Golden Knights: 3 Reasons to be Thankful

Even though American Thanksgiving is in November, our neighbors to the north celebrate in October and with hockey being a Canadian pastime, this would be a good time to reflect on what we are thankful for. From having full-time hockey, George McPhee, and Twitter laughs, there are a lot of reasons to be happy and thankful this Thanksgiving.

Hockey in the Desert

Las Vegas has always had a soft spot for hockey. The Los Angeles Kings and New York Rangers played an outdoor game in the Caesars Palace parking lot in 1991. The Kings and Colorado Avalanche started the Frozen Fury, playing a preseason game at the MGM Grand every year, beginning in 1997 and ending in 2017 when the Golden Knights started hosting home contests. The city has had many semi-pro teams, but never an NHL franchise to call their own.

Kings Rangers Las Vegas game
The Kings and Rangers played in an outdoor game in 1991 (THW Archives)

When it was announced that Vegas was going to receive an expansion franchise, the residents rejoiced. The team started a season-ticket drive in Feb. 2015 and sold 9,000 tickets in the first month. By Sept. 2016, they had reached 16,000 season tickets, a full year before they would play their first-ever game.

In their second season, TV ratings were as high as ever. Even though the club was out in the first round of the 2018-19 playoffs, the city was still in the top 10 in TV ratings for the Stanley Cup Final. They also were third in all local markets for games on NBC and NBCSN during the regular season with a 0.98 household rating. For the NHL gambling on Las Vegas becoming a sports town, we are thankful.

Expansion Draft Steals

Former general manager George McPhee and his staff of advisors and scouts were able to put together an extraordinary team. McPhee stepped down as general manager in order to keep Kelly McCrimmon on his staff, but he still remains with the team as the President of Hockey Operations. His stamp on the team will live on forever.

George McPhee
General manager George McPhee of the Las Vegas Golden Knights attends the NHL Combine at HarborCenter on June 3, 2017 in Buffalo, New York. (Photo by Bill Wippert/NHLI via Getty Images)

He took advantage of teams that were either in a salary cap bind after handing out contracts to players who could not live up to them, or teams that had a glut of talent that they wanted to hold on to. McPhee’s plan was to help these other organizations out, but at a cost. He acquired multiple draft picks and prospects in exchange for a bad contract and a gentleman’s agreement on not selecting a specific player during the expansion draft.

After everything was said and done, the Golden Knights acquired an additional two first-round picks, five second-round selections and eight more draft choices in rounds three through six from various teams for overpaid players and “expansion draft considerations”.

A number of the players that other organizations cast off in their deals with the Golden Knights have been very successful for the club and have become a major part of their core. Marc-Andre Fleury, Reilly Smith, Jonathan Marchessault, William Karlsson, Shea Theodore, Alex Tuch and William Carrier are all players that other teams gave up in order to protect other skaters on their respective rosters. These guys came to Vegas with a chip on their shoulder and it has paid off for the Golden Knights.

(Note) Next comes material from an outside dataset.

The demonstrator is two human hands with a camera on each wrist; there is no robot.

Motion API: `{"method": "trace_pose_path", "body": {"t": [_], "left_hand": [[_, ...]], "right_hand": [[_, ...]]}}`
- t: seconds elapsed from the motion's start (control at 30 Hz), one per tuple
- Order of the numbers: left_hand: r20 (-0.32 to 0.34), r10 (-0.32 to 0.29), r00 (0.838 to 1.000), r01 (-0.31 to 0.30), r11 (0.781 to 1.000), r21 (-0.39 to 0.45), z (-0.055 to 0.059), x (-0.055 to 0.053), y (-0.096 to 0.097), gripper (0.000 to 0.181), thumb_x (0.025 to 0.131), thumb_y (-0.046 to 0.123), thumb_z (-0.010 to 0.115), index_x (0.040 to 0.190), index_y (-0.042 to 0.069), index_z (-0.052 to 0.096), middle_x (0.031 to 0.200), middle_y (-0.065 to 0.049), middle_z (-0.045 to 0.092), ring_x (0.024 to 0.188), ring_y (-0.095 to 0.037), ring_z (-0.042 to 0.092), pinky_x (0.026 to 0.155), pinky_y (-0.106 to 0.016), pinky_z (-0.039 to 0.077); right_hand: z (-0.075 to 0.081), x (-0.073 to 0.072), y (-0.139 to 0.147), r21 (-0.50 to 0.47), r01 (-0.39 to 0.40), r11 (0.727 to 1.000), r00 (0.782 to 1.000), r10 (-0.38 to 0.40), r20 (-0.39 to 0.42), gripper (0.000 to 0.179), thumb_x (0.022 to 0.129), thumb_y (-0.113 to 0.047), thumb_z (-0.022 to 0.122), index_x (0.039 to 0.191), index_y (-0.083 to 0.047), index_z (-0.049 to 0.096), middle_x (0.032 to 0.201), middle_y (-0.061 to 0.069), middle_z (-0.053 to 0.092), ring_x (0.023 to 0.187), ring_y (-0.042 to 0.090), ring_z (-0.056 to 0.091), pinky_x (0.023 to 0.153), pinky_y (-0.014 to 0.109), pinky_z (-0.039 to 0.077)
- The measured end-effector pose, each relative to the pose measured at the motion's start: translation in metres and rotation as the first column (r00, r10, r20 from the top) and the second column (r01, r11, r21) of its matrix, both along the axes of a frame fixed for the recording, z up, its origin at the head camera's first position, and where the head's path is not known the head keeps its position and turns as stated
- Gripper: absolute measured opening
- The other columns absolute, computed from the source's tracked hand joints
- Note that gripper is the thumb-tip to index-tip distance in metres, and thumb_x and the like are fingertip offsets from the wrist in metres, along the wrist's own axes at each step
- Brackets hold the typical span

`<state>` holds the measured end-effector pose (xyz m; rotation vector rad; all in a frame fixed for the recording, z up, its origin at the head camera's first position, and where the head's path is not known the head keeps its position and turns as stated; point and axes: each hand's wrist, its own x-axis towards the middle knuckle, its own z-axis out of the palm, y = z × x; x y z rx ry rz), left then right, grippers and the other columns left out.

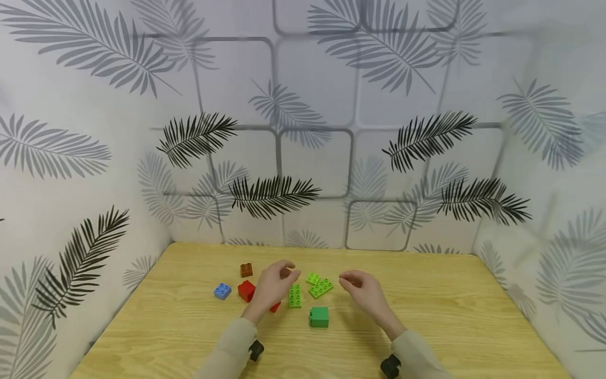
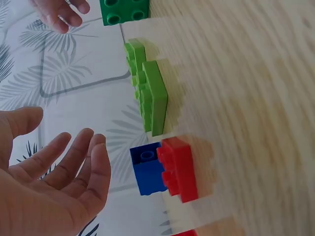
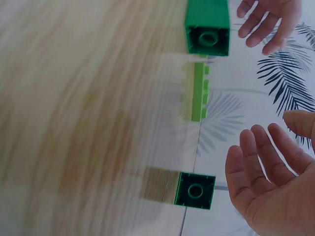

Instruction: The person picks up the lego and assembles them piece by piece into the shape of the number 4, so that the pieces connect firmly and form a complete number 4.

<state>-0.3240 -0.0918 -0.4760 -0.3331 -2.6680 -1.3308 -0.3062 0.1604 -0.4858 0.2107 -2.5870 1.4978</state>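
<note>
1. Pale walls (image 1: 246, 163) printed with grey and black palm fronds stand round a light wood tabletop (image 1: 440, 300) strewn with toy building bricks.
2. Both hands hover over the bricks, holding nothing. Left hand (image 1: 271, 288): fingers loosely bent, the thumb well apart from them. Right hand (image 1: 364, 293): fingers lightly curved, the thumb's tip near the index finger's but separate in the wrist view.
3. Nearest the left hand are a red brick (image 1: 246, 290), a second red brick (image 1: 275, 307) partly covered by it, and a long lime brick (image 1: 295, 297), studs up. Its wrist view adds a dark blue brick (image 2: 149, 172) just beside a red one; whether they touch is unclear.
4. Between the hands sit a small lime brick (image 1: 313, 278), another long lime brick (image 1: 321, 288) and, closer to the wearer, a green brick (image 1: 319, 317) on its side, studs facing left.
5. Just ahead of the right hand, its wrist view shows a further dark green brick (image 3: 195, 191), hollow underside towards the camera.
6. Farther left lie a brown brick (image 1: 246, 270) and a light blue brick (image 1: 222, 291).
7. Judging by the poised fingers, this is a pause between grips; picking up any brick would call for lowering a hand and pinching its sides.
</note>
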Motion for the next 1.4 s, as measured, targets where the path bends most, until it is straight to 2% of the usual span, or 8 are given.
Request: {"method": "trace_pose_path", "body": {"t": [0.13, 0.23, 0.4, 0.57, 0.73, 1.0, 1.13, 1.4], "left_hand": [[0.059, -0.057, 0.997, 0.053, 0.997, 0.064, -0.003, -0.002, -0.001, 0.031, 0.096, 0.033, 0.063, 0.118, 0.011, 0.067, 0.104, -0.004, 0.068, 0.096, -0.019, 0.063, 0.082, -0.039, 0.054], [0.143, -0.134, 0.981, 0.116, 0.985, 0.129, -0.005, -0.001, -0.001, 0.034, 0.094, 0.030, 0.067, 0.120, 0.008, 0.066, 0.103, -0.004, 0.068, 0.095, -0.017, 0.063, 0.080, -0.035, 0.054], [0.281, -0.287, 0.916, 0.203, 0.935, 0.292, -0.010, 0.002, 0.001, 0.043, 0.090, 0.020, 0.072, 0.127, 0.002, 0.059, 0.107, -0.009, 0.068, 0.093, -0.016, 0.065, 0.081, -0.037, 0.055], [0.313, -0.395, 0.864, 0.276, 0.891, 0.361, -0.012, 0.006, 0.006, 0.043, 0.090, 0.009, 0.070, 0.129, -0.003, 0.057, 0.119, -0.021, 0.064, 0.101, -0.022, 0.065, 0.085, -0.042, 0.055], [0.314, -0.462, 0.829, 0.364, 0.873, 0.324, -0.012, 0.006, 0.009, 0.042, 0.088, 0.005, 0.072, 0.128, -0.002, 0.060, 0.125, -0.020, 0.063, 0.116, -0.033, 0.060, 0.093, -0.040, 0.053], [0.340, -0.524, 0.781, 0.445, 0.849, 0.285, -0.016, -0.001, 0.009, 0.039, 0.084, 0.007, 0.076, 0.121, 0.001, 0.065, 0.122, -0.017, 0.067, 0.114, -0.031, 0.063, 0.095, -0.040, 0.052], [0.372, -0.540, 0.755, 0.481, 0.842, 0.246, -0.018, -0.002, 0.007, 0.039, 0.083, 0.008, 0.078, 0.121, 0.004, 0.067, 0.120, -0.011, 0.069, 0.108, -0.024, 0.066, 0.089, -0.036, 0.055], [0.405, -0.534, 0.742, 0.520, 0.840, 0.156, -0.016, -0.001, 0.008, 0.044, 0.081, 0.009, 0.080, 0.122, 0.008, 0.068, 0.121, -0.003, 0.069, 0.107, -0.020, 0.066, 0.088, -0.035, 0.055]], "right_hand": [[-0.003, -0.003, 0.008, -0.073, 0.007, 0.997, 0.998, -0.003, 0.061, 0.020, 0.095, -0.020, 0.066, 0.111, -0.010, 0.073, 0.106, 0.005, 0.071, 0.088, 0.016, 0.064, 0.074, 0.032, 0.055], [-0.004, -0.007, 0.016, -0.157, 0.023, 0.987, 0.993, -0.004, 0.119, 0.024, 0.096, -0.016, 0.065, 0.114, -0.003, 0.070, 0.106, 0.011, 0.069, 0.084, 0.021, 0.062, 0.070, 0.035, 0.057], [-0.008, -0.013, 0.034, -0.253, 0.011, 0.967, 0.976, 0.045, 0.213, 0.030, 0.096, -0.014, 0.064, 0.121, 0.003, 0.065, 0.105, 0.015, 0.066, 0.081, 0.020, 0.059, 0.072, 0.038, 0.057], [-0.013, -0.019, 0.056, -0.358, -0.041, 0.933, 0.945, 0.153, 0.290, 0.042, 0.097, -0.021, 0.063, 0.130, 0.004, 0.057, 0.104, 0.008, 0.063, 0.079, 0.014, 0.056, 0.072, 0.031, 0.055], [-0.016, -0.026, 0.070, -0.442, -0.018, 0.897, 0.928, 0.180, 0.327, 0.052, 0.099, -0.025, 0.060, 0.139, 0.006, 0.047, 0.107, 0.004, 0.061, 0.080, 0.012, 0.058, 0.072, 0.026, 0.054], [-0.022, -0.040, 0.079, -0.312, 0.010, 0.950, 0.938, 0.099, 0.331, 0.052, 0.100, -0.020, 0.057, 0.146, 0.000, 0.041, 0.111, 0.011, 0.058, 0.070, 0.010, 0.050, 0.064, 0.027, 0.050], [-0.026, -0.043, 0.080, -0.249, -0.036, 0.968, 0.936, 0.119, 0.330, 0.054, 0.100, -0.020, 0.058, 0.145, 0.002, 0.040, 0.114, 0.015, 0.059, 0.076, 0.014, 0.052, 0.066, 0.029, 0.049], [-0.029, -0.047, 0.080, -0.215, -0.146, 0.966, 0.912, 0.216, 0.349, 0.059, 0.099, -0.022, 0.060, 0.147, 0.004, 0.038, 0.130, 0.025, 0.055, 0.082, 0.017, 0.055, 0.068, 0.030, 0.050]]}}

Vegas Golden Knights goaltender Marc-Andre Fleury
Vegas Golden Knights goaltender Marc-Andre Fleury (AP Photo/Alex Gallardo)

With all these trades, management was able to turn multiple assets into other pieces for the team’s success. During the offseason, management was able to trade Nikita Gusev, acquired from the Tampa Bay Lightning during the expansion draft, into future draft picks, stockpiling more assets to make future moves. The web continues to grow for some of these expansion draft trades and the return on investment continues to grow.

For the foundation McPhee and the organization built at the expansion draft, along with the ability to make the moves he did, we are thankful.

Golden Knights Twitter

Everyone loves a good laugh online. Whether it is a funny tweet or a random picture or video posted, it helps your day go by a little quicker. The social media team for the Golden Knights are some of the best in the league. Right off the bat, the team was interacting with fans and making jokes about other news around the league and other sporting events.

They also started a rivalry with their Pacific Division foe, the Kings, before they played their first game. After a long exchange online, the team called out the Kings poor cap management. It is safe to say the Golden Knights were winning battles before they started playing meaningful games.

Over the past season, their rivalry with the San Jose Sharks has intensified tremendously. With facing each other twice in the Stanley Cup Playoffs and the personal rivalry between Ryan Reaves and Evander Kane, the team’s Twitter account has to be active. At the start of the 2019-20 season, the Golden Knights defeated the Sharks twice by a combined score of 9-2. Throughout the game, they were liking all of the Sharks woeful tweets.

There is no event too big or witty comment to deter this social media team. No matter the result on the ice, the team’s social media game will always be winners. For all the troll posts and laughs, we are thankful.